_What is required_
The word "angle" may appear in some lines of the data; copy every such line.

[Records from a collection]

>>>>

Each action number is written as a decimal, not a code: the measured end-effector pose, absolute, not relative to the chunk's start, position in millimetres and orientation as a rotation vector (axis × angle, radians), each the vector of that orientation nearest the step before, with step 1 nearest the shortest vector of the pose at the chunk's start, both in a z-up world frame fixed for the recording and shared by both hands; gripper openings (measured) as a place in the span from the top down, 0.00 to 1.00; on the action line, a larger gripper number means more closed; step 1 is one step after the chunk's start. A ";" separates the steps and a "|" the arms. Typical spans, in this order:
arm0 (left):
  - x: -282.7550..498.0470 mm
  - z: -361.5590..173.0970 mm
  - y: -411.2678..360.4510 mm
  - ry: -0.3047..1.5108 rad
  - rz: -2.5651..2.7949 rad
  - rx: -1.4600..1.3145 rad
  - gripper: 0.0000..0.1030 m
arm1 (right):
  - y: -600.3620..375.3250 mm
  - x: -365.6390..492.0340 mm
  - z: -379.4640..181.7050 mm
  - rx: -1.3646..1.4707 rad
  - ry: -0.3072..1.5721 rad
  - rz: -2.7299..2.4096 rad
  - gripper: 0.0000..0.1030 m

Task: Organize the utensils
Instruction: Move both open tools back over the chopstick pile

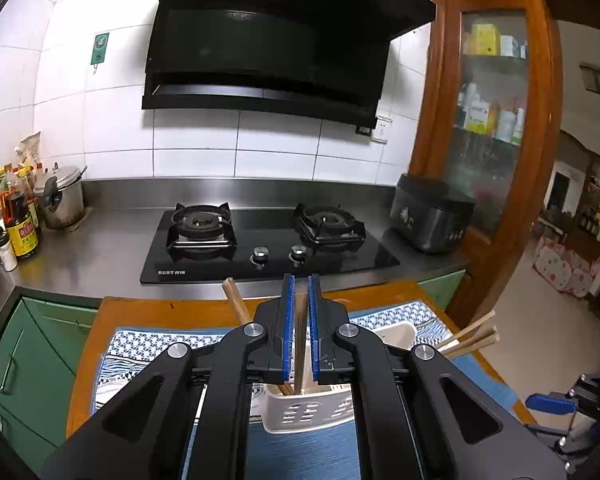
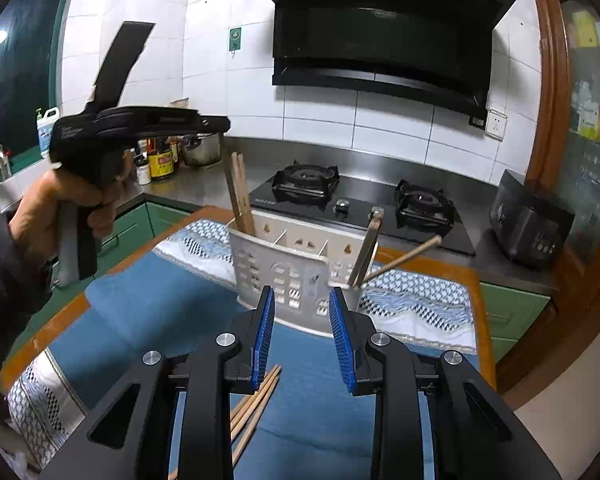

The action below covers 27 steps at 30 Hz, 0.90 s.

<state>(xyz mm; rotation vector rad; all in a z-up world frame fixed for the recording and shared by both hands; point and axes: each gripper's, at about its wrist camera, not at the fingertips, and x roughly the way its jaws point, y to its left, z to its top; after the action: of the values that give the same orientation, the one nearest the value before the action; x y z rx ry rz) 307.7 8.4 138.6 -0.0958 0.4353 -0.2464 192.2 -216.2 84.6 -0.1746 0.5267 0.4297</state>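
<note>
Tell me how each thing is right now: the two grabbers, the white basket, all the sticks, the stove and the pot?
Left gripper: shut on a brown chopstick.
Right gripper: open, nothing between its pads.
White holder: upright on the blue mat.
Loose chopsticks: lying flat on the mat.
Long-handled utensils: leaning in the holder's right end.
Stove: no flame.
Pot: lid on.
</note>
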 end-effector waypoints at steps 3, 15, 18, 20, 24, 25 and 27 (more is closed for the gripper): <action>302.9 133.9 10.6 0.442 -0.252 -0.090 0.94 | -216.1 181.2 76.6 -0.164 0.540 0.431 0.73; 251.3 96.8 9.7 0.583 -0.288 -0.027 0.91 | -211.4 117.2 16.9 -0.133 0.650 0.402 0.73; 225.2 83.9 6.4 0.568 -0.367 -0.022 0.73 | -211.3 104.7 -4.5 -0.111 0.701 0.394 0.73; 210.6 74.5 2.8 0.591 -0.365 -0.026 0.72 | -210.4 97.1 -18.5 -0.094 0.733 0.386 0.73; 182.5 51.0 -0.8 0.637 -0.357 -0.038 0.74 | -210.7 85.1 -50.4 -0.021 0.819 0.389 0.73; 178.5 46.8 -2.3 0.643 -0.362 -0.038 0.77 | -209.1 82.1 -55.5 -0.014 0.830 0.390 0.73; 165.8 33.8 -4.6 0.670 -0.372 -0.035 0.81 | -208.2 77.5 -62.9 -0.002 0.844 0.389 0.73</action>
<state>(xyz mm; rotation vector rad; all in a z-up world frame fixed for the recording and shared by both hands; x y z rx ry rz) 165.8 -4.6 33.8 -0.0352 0.6703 -0.3722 77.5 -208.2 -62.9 -0.0020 0.8441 0.3887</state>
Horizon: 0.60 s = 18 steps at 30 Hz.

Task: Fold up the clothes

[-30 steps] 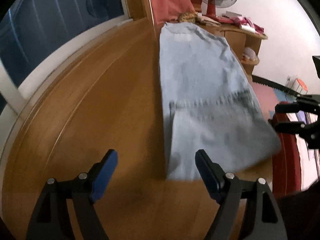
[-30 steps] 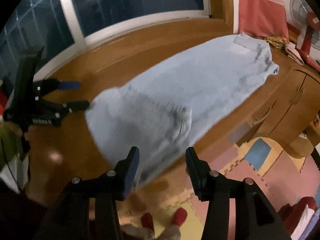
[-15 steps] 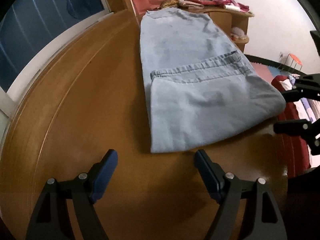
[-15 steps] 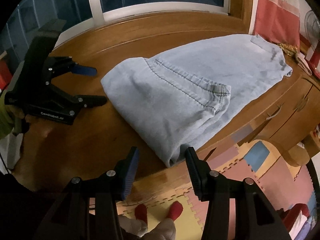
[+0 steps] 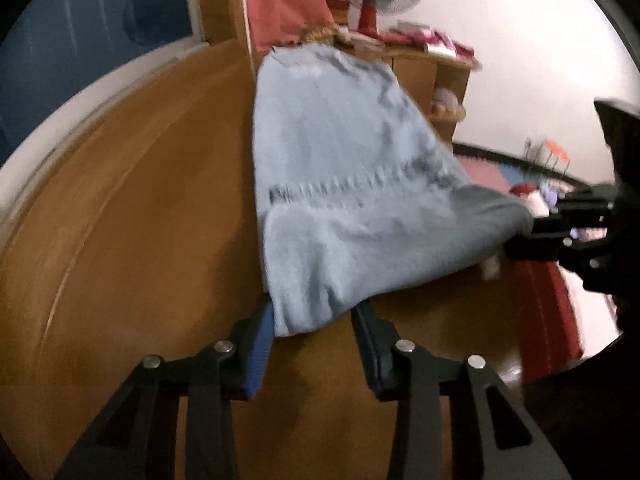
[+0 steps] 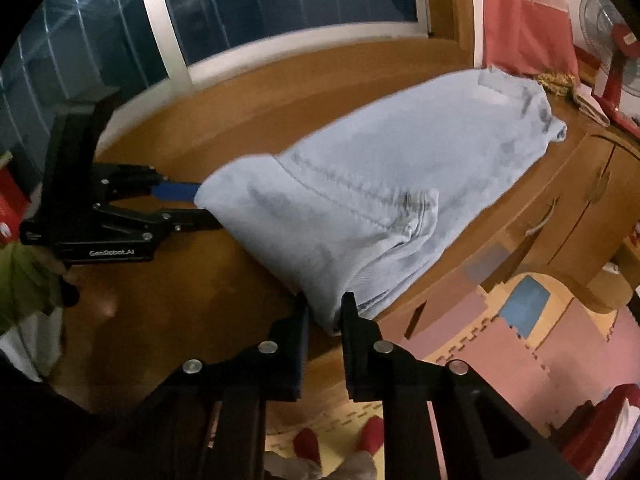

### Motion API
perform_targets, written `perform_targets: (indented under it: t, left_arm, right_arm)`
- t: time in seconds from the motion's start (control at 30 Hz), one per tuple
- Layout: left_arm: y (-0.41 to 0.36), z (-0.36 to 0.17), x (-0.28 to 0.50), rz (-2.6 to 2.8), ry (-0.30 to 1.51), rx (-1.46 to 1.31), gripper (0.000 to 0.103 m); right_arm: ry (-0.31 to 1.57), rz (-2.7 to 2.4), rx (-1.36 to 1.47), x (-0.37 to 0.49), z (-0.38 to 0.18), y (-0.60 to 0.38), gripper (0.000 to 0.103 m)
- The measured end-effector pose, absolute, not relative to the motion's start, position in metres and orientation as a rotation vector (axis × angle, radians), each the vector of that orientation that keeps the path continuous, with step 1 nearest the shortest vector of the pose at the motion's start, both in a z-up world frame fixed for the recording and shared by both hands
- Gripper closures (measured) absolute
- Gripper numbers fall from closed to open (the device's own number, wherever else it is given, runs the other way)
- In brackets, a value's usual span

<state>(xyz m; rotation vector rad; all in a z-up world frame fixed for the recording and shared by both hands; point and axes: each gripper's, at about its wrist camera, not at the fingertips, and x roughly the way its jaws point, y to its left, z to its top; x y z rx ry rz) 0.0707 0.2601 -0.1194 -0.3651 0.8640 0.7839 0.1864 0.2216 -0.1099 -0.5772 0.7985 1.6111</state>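
While both claws close, left claw point(image 5: 312, 322) and right claw point(image 6: 324, 312) each pinch blurred jeans point(image 5: 352, 200), corners hidden.

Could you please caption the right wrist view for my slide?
Right hand-held gripper closing on the folded jeans' near corner; left hand-held gripper at the other.

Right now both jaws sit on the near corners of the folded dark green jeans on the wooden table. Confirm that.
Wrong colour: the jeans are light blue denim, not dark green, as the right wrist view shows. The rest stands: left gripper and right gripper are closing on the near corners, on the wooden table.
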Motion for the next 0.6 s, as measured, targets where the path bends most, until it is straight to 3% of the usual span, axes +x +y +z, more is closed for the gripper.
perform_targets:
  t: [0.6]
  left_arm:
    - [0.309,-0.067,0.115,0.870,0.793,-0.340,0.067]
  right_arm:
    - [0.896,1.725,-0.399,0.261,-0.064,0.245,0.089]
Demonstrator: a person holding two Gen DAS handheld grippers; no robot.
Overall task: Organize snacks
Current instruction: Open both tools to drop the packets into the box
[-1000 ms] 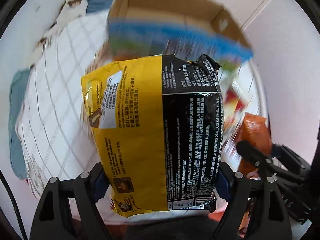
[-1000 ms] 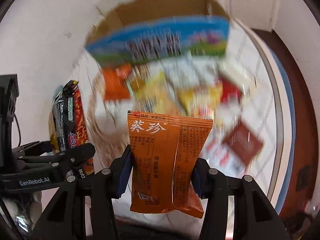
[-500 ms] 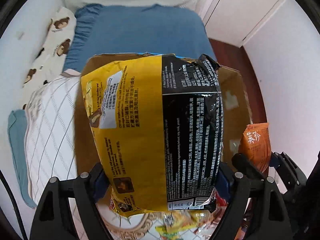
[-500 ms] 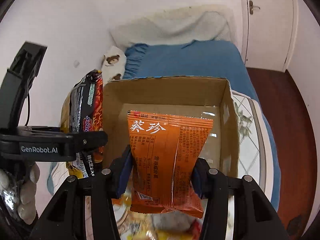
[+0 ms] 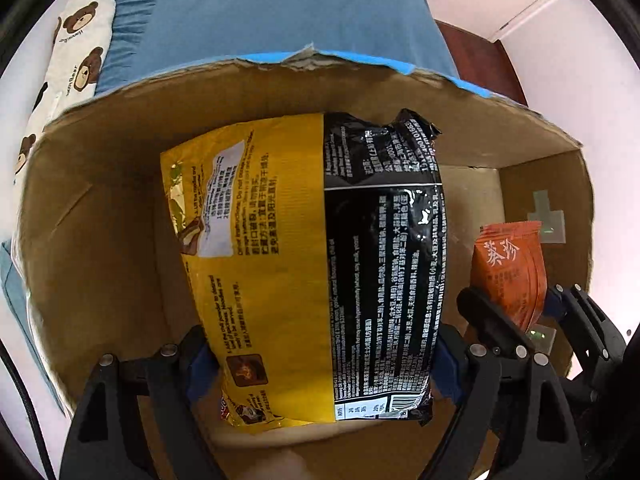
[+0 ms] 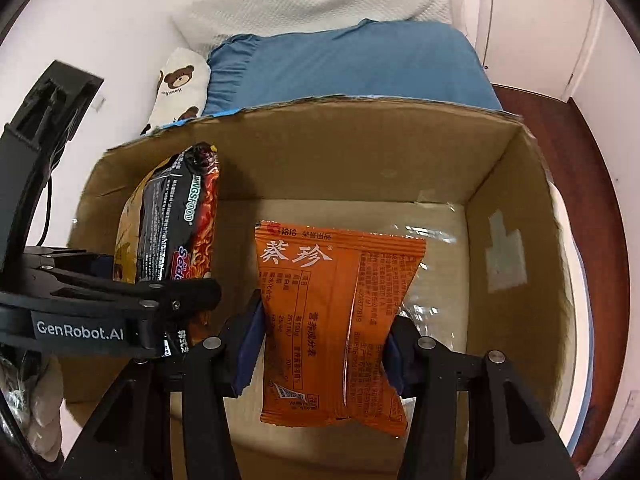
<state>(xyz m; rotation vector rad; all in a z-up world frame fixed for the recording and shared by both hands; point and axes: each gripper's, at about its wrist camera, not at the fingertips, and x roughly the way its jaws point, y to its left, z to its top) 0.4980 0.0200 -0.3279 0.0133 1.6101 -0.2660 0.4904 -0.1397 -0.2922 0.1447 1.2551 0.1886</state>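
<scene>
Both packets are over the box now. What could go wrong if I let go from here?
1. The left gripper and right gripper sit close together; opening them could knock one into the other.
2. The noodle packet is wide and may land propped against the cardboard box wall, or cover the orange packet.

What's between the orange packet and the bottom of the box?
Nothing: in the right wrist view only air separates the orange packet from the bare floor of the box.

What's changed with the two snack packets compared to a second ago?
Both grippers carried their packets from above the loose snacks on the checked cloth to over the open cardboard box. Grips unchanged: left gripper holds the yellow-and-black noodle packet, right gripper the orange packet.
</scene>
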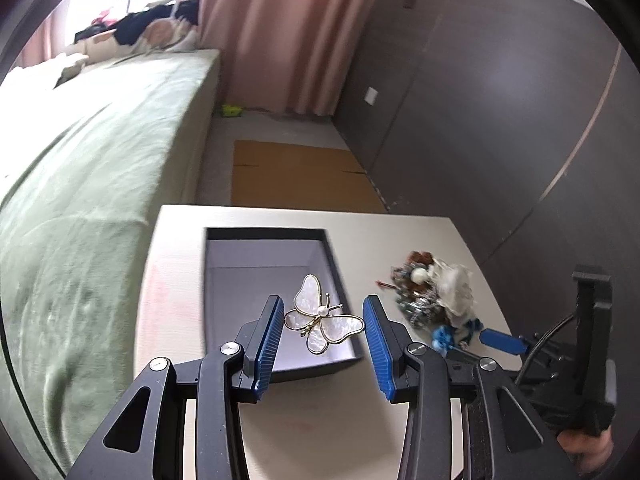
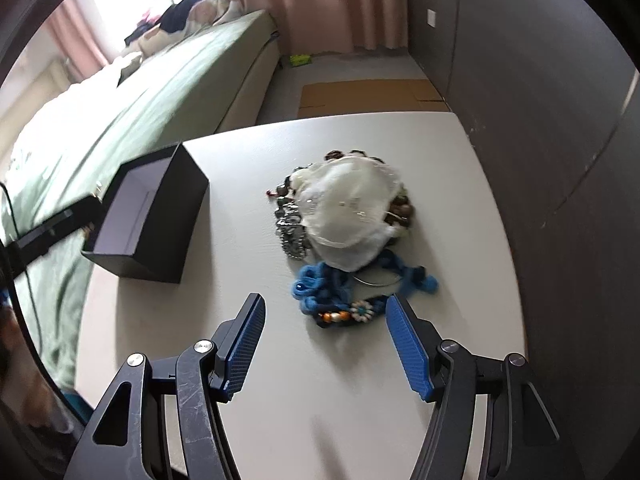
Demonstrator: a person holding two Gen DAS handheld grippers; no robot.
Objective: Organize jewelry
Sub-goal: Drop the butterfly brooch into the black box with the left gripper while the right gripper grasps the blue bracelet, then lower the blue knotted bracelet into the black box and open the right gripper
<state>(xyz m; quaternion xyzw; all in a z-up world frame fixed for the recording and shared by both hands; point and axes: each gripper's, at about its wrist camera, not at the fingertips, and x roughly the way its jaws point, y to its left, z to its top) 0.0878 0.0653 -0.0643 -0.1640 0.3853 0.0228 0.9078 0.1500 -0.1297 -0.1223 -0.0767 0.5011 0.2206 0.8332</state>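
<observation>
pearly butterfly brooch (image 1: 323,313) w/ gold rim betw ribbed blue fingers (image 1: 267,344).

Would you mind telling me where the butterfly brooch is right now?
In the left wrist view, the butterfly brooch sits between the left gripper's blue fingers, over the open black box, left of the jewelry pile.

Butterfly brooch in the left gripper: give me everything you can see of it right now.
The butterfly brooch has four pearly white wings that look like shell, edged in thin gold metal, with a small pearl at the body and gold antennae. It spans the gap between the left gripper's blue pads, wingtips meeting each pad, tilted with one wing raised. It looks lifted over the open dark box, touching nothing else visible. Any pin on its back is hidden.
</observation>
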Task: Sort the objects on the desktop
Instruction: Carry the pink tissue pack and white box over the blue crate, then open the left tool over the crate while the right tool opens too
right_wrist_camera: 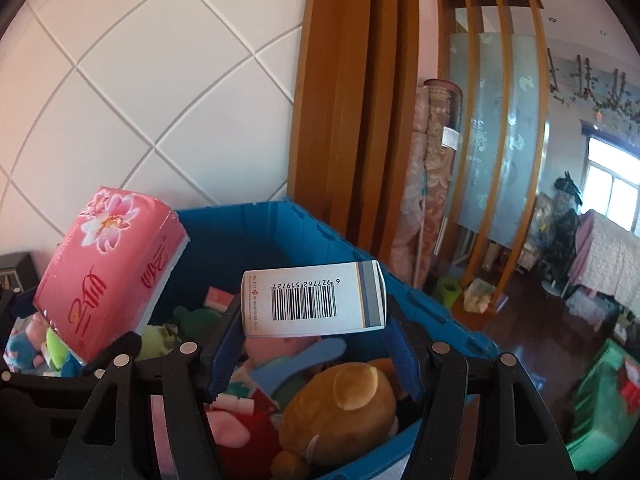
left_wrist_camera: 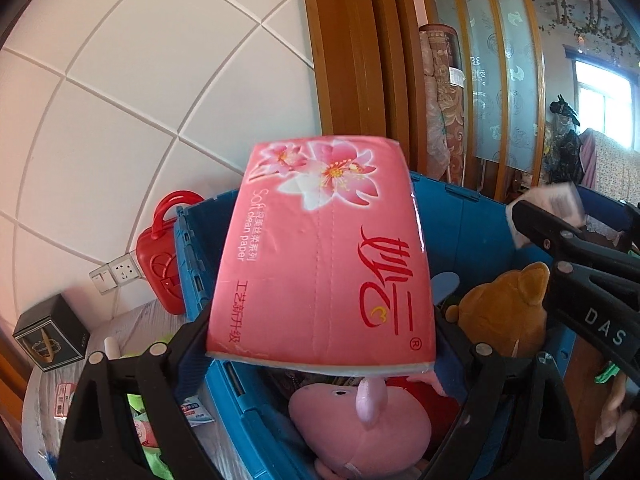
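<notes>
My left gripper [left_wrist_camera: 320, 344] is shut on a pink tissue pack [left_wrist_camera: 324, 248] with flower print and holds it above the blue crate [left_wrist_camera: 472, 220]. The pack also shows in the right wrist view [right_wrist_camera: 104, 268]. My right gripper [right_wrist_camera: 316, 344] is shut on a small white box with a barcode [right_wrist_camera: 316, 302] and holds it over the crate [right_wrist_camera: 272, 232]. The right gripper and its box show at the right of the left wrist view [left_wrist_camera: 560, 208]. Inside the crate lie a brown plush bear [right_wrist_camera: 344, 412] and a pink pig plush [left_wrist_camera: 360, 428].
A red case [left_wrist_camera: 158, 252] leans on the tiled wall left of the crate. A dark box [left_wrist_camera: 50, 336] and small packets [left_wrist_camera: 140, 428] lie on the white surface at left. A wooden partition [right_wrist_camera: 352, 100] and rolled carpets [right_wrist_camera: 428, 184] stand behind.
</notes>
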### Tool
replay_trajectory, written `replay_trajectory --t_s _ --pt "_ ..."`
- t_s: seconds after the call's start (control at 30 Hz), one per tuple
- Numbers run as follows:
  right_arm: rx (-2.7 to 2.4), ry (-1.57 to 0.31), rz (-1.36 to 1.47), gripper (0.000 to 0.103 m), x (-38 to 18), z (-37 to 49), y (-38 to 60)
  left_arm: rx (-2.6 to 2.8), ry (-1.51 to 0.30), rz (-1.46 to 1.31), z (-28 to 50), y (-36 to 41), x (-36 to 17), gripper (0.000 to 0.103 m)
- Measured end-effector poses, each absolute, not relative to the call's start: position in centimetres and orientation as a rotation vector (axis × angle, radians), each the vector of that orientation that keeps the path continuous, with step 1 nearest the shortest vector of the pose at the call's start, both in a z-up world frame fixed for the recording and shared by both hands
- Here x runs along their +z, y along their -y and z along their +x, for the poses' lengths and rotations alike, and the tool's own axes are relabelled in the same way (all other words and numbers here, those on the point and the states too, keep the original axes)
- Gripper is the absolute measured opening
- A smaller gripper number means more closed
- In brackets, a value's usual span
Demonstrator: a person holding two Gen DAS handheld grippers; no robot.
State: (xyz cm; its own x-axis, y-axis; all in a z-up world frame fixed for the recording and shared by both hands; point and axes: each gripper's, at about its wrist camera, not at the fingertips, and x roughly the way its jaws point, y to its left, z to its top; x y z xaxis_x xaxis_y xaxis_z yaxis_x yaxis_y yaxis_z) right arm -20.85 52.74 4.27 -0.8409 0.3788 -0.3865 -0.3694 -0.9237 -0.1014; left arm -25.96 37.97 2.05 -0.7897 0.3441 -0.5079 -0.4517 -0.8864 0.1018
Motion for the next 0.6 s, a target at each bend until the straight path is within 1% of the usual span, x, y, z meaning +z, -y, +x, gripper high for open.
replay_trajectory --t_s 0.03,0.07,0.1,0.17,0.43,0.6 --pt "2.68 0.035 -0.566 0.082 4.4 -20.9 -52.7 2.605 -0.308 -0.684 -26.0 -38.1 2.0 0.094" --pt "2.674 0.037 -0.567 0.102 4.4 -21.1 -52.8 2.608 -0.313 -0.68 -25.9 -38.2 2.0 0.096" --pt "2.673 0.039 -0.567 0.103 4.4 -21.1 -52.8 2.609 -0.317 -0.672 -25.7 -38.1 2.0 0.098" --pt "2.665 0.051 -0.564 0.103 4.3 -21.1 -52.5 2.612 -0.316 -0.663 -25.5 -38.0 2.1 0.099" --pt "2.67 0.039 -0.582 0.103 4.3 -20.1 -51.9 2.618 -0.295 -0.669 -24.9 -36.3 2.3 0.1" --pt "2.696 0.035 -0.603 0.103 4.4 -19.1 -50.2 2.639 -0.266 -0.674 -23.9 -33.8 2.4 0.1"
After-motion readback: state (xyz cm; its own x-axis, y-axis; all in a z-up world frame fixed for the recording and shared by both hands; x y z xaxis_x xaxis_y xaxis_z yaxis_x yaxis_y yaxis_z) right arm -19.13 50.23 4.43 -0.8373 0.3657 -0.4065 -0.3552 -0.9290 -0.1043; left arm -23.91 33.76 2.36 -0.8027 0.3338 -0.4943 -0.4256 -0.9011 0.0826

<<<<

_Solution to this task_
Each action number is written as a decimal, not a code: the measured end-effector pose, absolute, not relative to the chunk's start, position in millimetres and orientation as a rotation vector (axis × angle, radians), each the vector of that orientation nearest the step before, with step 1 nearest the shortest vector of the pose at the chunk's start, both in a z-up world frame fixed for the recording and shared by both hands; gripper openings (measured) as a place in the span from the top down, 0.00 to 1.00; on the action line, a larger gripper number means more closed; step 1 is one step after the chunk's start. A ";" separates the steps and a "|" the arms. Typical spans, in this order:
- The measured end-effector pose, absolute, not relative to the motion's start, position in metres and orientation as a rotation vector (axis × angle, radians), each the vector of that orientation that keeps the path continuous, with step 1 nearest the shortest vector of the pose at the motion's start, both in a z-up world frame fixed for the recording and shared by both hands
- Measured end-effector poses, each absolute, not relative to the call's start: position in centimetres and orientation as a rotation vector (axis × angle, radians), each the vector of that orientation that keeps the path continuous, with step 1 nearest the shortest vector of the pose at the call's start, both in a z-up world frame fixed for the recording and shared by both hands

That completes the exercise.